Tommy Douglas / Vincent Lam

Tommy DouglasDouglas

Born in Scotland in 1904 and raised in Winnipeg, politician and social activist Tommy Douglas was voted Greatest Canadian in a CBC nationwide poll. And with good reason: the country owes its internationally applauded universal Medicare plan to him. Douglas grew up understanding the necessity of free medical care after nearly losing his leg to a bone infection as a boy. It was only through the benevolence of a local surgeon, who agreed to operate free of charge provided his students were allowed to watch, that Douglas was able to save the leg. After varied occupations – boxer, actor, apprentice printer – he finally found his niche as a Baptist minister, a calling which allowed him to act out his notion of the ‘social gospel’, a kind of religion-in-action that would take Douglas through nearly three decades of service in Canadian socialist politics.

Vincent Lamvincent_0039

Vincent Lam’s family immigrated to Canada from the expatriate Chinese community in Vietnam during the Vietnam War.
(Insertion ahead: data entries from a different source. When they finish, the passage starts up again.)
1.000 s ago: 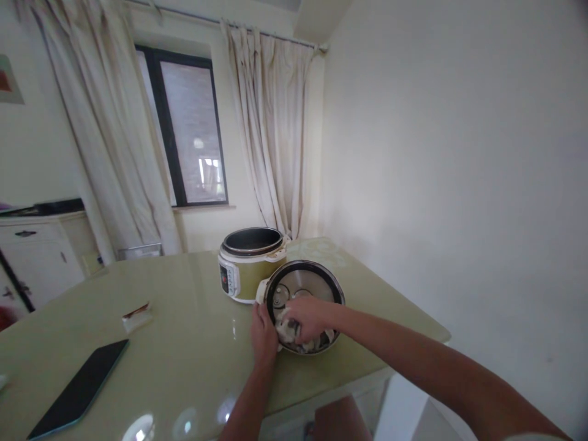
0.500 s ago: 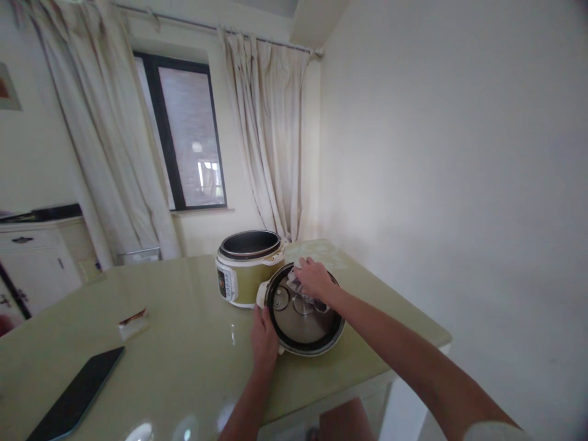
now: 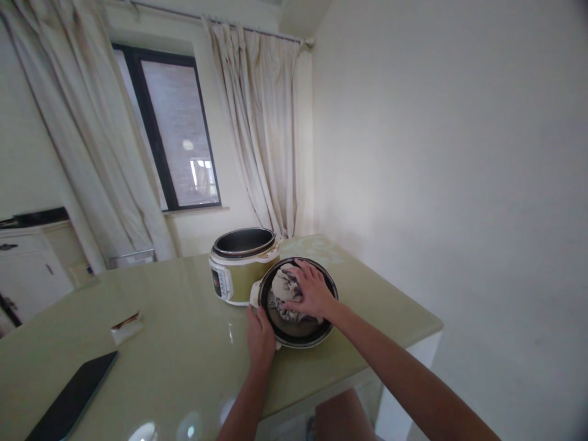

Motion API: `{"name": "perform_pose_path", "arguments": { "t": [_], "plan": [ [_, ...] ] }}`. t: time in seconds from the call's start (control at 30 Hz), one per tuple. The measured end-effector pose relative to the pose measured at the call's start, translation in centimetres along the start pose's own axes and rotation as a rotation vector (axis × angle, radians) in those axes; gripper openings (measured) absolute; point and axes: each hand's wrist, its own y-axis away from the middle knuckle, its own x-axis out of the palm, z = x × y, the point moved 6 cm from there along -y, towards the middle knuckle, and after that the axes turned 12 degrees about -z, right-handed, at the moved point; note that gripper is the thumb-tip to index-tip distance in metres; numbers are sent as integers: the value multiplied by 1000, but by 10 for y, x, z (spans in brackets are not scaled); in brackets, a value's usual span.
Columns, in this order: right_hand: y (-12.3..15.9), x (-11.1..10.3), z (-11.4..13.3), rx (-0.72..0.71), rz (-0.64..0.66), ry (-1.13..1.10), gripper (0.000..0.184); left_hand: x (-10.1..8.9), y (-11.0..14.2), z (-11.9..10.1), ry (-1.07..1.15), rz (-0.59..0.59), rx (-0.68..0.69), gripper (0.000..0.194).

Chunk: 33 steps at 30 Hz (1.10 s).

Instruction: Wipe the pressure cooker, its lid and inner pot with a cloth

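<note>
A round cooker lid [image 3: 298,334] lies upside down on the green glass table [image 3: 184,331], its metal inside facing up. My right hand [image 3: 310,293] presses a crumpled patterned cloth [image 3: 282,288] flat onto the middle of the lid, fingers spread over it. My left hand [image 3: 260,334] rests against the lid's near left rim, fingers curled on the edge. Just behind the lid stands the open cooker body [image 3: 239,263], olive and white, with a dark inner pot.
A dark phone or tablet [image 3: 68,401] lies near the table's front left. A small packet [image 3: 125,326] sits left of centre. A brown chair back [image 3: 342,419] shows below the table edge. Curtains and a window are behind; a white wall is close on the right.
My right hand swept the cloth from the lid's near side to its far edge, then back to the middle. My left hand stayed on the rim. The view shifted slightly right.
</note>
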Motion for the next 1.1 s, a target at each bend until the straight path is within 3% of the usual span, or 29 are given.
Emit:
{"name": "perform_pose_path", "arguments": {
  "t": [0.17,0.3,0.4,0.47,0.57,0.63,0.73,0.87,0.97,1.1],
  "plan": [
    [35,-3,-26,134,-124,181,105,-7,0,-9,-94,-98,150,60],
    [49,3,-42,341,-121,263,91,-16,5,-22,-205,-217,296,62],
    [50,5,-39,369,-105,200,84,-18,16,-34,-259,-241,452,60],
    [49,4,-33,345,-119,134,83,-13,30,-50,-284,-172,673,63],
    [55,9,-29,314,-144,35,80,6,58,-79,-311,112,1126,86],
    [62,17,-31,286,-159,-64,82,20,66,-93,-373,300,1277,109],
    [75,32,-38,250,-178,-266,91,37,52,-107,-502,461,1239,117],
    [88,50,-56,341,-193,-495,86,52,29,-116,-593,622,1111,87],
    [92,56,-74,507,-273,-652,76,53,25,-122,-623,617,1038,69],
    [100,66,-103,843,-319,-722,74,48,27,-127,-589,561,998,61]
  ]
}}
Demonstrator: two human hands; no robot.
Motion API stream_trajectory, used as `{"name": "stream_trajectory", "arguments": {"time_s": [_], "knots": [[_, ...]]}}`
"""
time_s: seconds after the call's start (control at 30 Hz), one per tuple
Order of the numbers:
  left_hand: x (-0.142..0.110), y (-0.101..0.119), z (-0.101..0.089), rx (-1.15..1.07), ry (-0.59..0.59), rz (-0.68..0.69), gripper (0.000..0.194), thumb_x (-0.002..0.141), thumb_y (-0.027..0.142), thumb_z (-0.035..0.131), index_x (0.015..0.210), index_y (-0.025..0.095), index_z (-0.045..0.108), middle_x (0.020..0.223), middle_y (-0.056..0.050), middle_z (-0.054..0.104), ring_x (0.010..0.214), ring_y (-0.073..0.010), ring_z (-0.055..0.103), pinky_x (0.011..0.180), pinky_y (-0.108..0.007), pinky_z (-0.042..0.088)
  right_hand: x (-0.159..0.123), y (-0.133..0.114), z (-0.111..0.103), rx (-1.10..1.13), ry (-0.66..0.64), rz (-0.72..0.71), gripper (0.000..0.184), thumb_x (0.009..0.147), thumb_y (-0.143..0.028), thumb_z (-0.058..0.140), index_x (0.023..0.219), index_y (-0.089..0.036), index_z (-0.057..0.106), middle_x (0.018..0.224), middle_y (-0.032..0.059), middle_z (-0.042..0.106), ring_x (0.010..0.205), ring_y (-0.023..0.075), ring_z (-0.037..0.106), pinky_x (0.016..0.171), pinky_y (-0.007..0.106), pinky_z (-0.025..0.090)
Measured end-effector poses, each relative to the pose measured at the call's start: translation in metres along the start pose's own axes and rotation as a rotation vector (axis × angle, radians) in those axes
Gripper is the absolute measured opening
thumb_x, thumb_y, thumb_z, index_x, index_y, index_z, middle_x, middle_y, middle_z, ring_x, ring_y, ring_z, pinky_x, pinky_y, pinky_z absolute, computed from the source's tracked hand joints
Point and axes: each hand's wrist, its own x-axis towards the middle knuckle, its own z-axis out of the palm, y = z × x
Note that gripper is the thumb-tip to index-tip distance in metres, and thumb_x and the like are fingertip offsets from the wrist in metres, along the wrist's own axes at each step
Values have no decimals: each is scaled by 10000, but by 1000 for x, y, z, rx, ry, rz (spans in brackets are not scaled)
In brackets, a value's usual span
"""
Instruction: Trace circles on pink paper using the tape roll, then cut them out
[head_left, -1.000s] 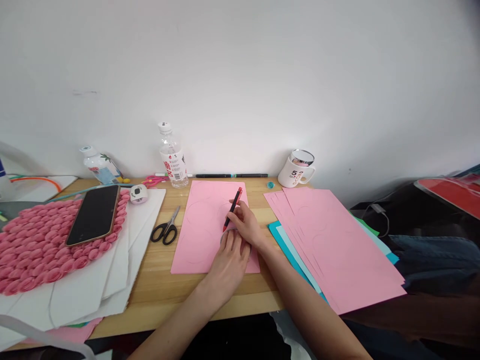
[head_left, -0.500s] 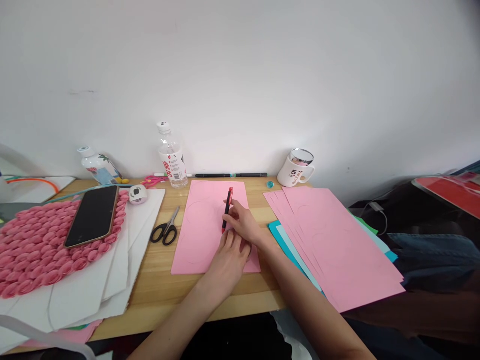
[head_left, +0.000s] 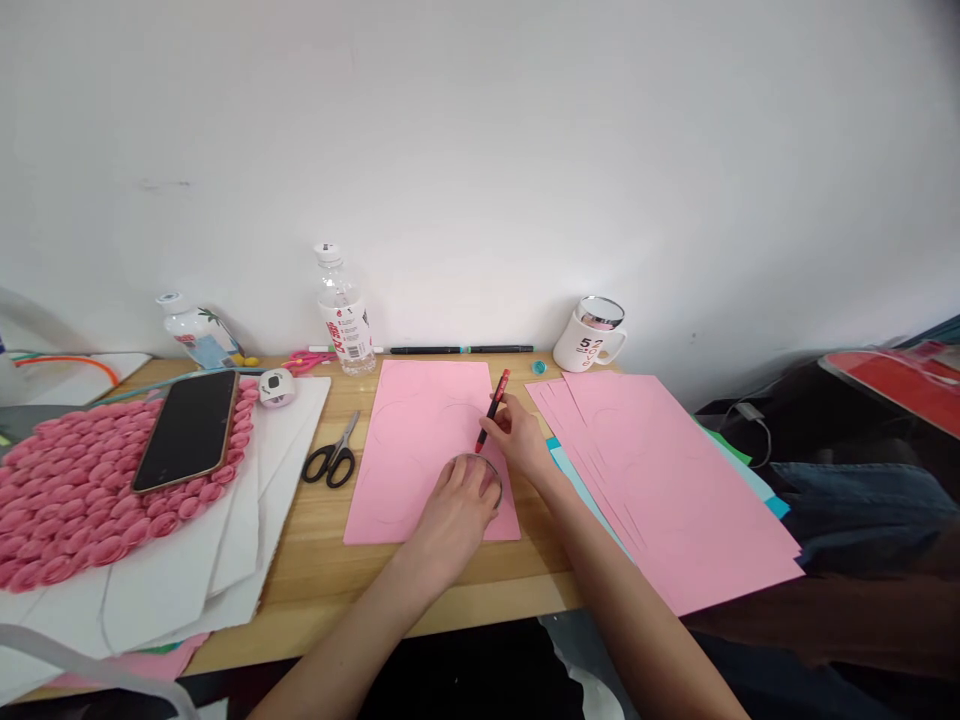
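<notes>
Shifted to the right since the earlier frame, your right hand [head_left: 521,435] and its one red-and-black pen [head_left: 493,410] now sit clear of your left hand [head_left: 457,510]. At far left, one phone [head_left: 186,432] rests on one pink petaled piece [head_left: 75,490]; two bottles, one white [head_left: 202,335] and one clear [head_left: 347,325], stand by the wall, with one pair of black-handled scissors [head_left: 331,462] nearer you. At center, your left fingers, slightly parted, press one round rimmed piece [head_left: 480,460] onto one pink sheet [head_left: 409,440]. Your right fingers pinch the pen closed above it. One mug [head_left: 587,345] stands beyond several loose pink sheets [head_left: 667,490].
</notes>
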Motion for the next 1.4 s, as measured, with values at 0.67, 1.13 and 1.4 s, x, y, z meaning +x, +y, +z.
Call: {"name": "stream_trajectory", "arguments": {"time_s": [0.67, 1.13, 1.4], "knots": [[1, -18, -3, -311, -49, 4, 135, 910, 230, 489, 991, 195, 591, 1094, -62, 541, 1049, -221, 454, 848, -351, 407, -56, 14, -25, 541, 233, 277, 359, 664, -448, 692, 847, -203, 505, 710, 23, 638, 661, 226, 686, 618, 347, 577], [1, -18, -6, -283, -58, -4, 149, 920, 244, 465, 1001, 195, 581, 1082, -58, 545, 1009, -209, 473, 827, -335, 401, -66, 9, -28, 360, 162, 239, 345, 697, -520, 650, 738, -185, 575, 687, 72, 683, 674, 261, 694, 623, 346, 559], [1, -17, -10, -317, -61, -14, 143, 911, 234, 480, 988, 198, 596, 1131, -46, 551, 1030, -208, 466, 853, -337, 393, -108, 5, -29, 269, 274, 281, 388, 699, -561, 633, 757, -181, 573, 714, 71, 671, 627, 227, 667, 613, 322, 532]]}}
Lam’s parents encouraged him to pursue medicine, which he did; he now works as an emergency physician in Toronto, yet never lost the will to write. While working as an onboard physician for an ecological tour cruise, Lam had the good fortune to meet Canadian author Margaret Atwood, to whom he later sent his stories. Impressed, she passed them on to Doubleday and the collection became the 2006 Giller Prize-winning short story collection Bloodletting & Miraculous Cures, making Lam the youngest writer ever to win the award. Lam’s first novel, Cholon, Near Forgotten is set for release by Doubleday Canada.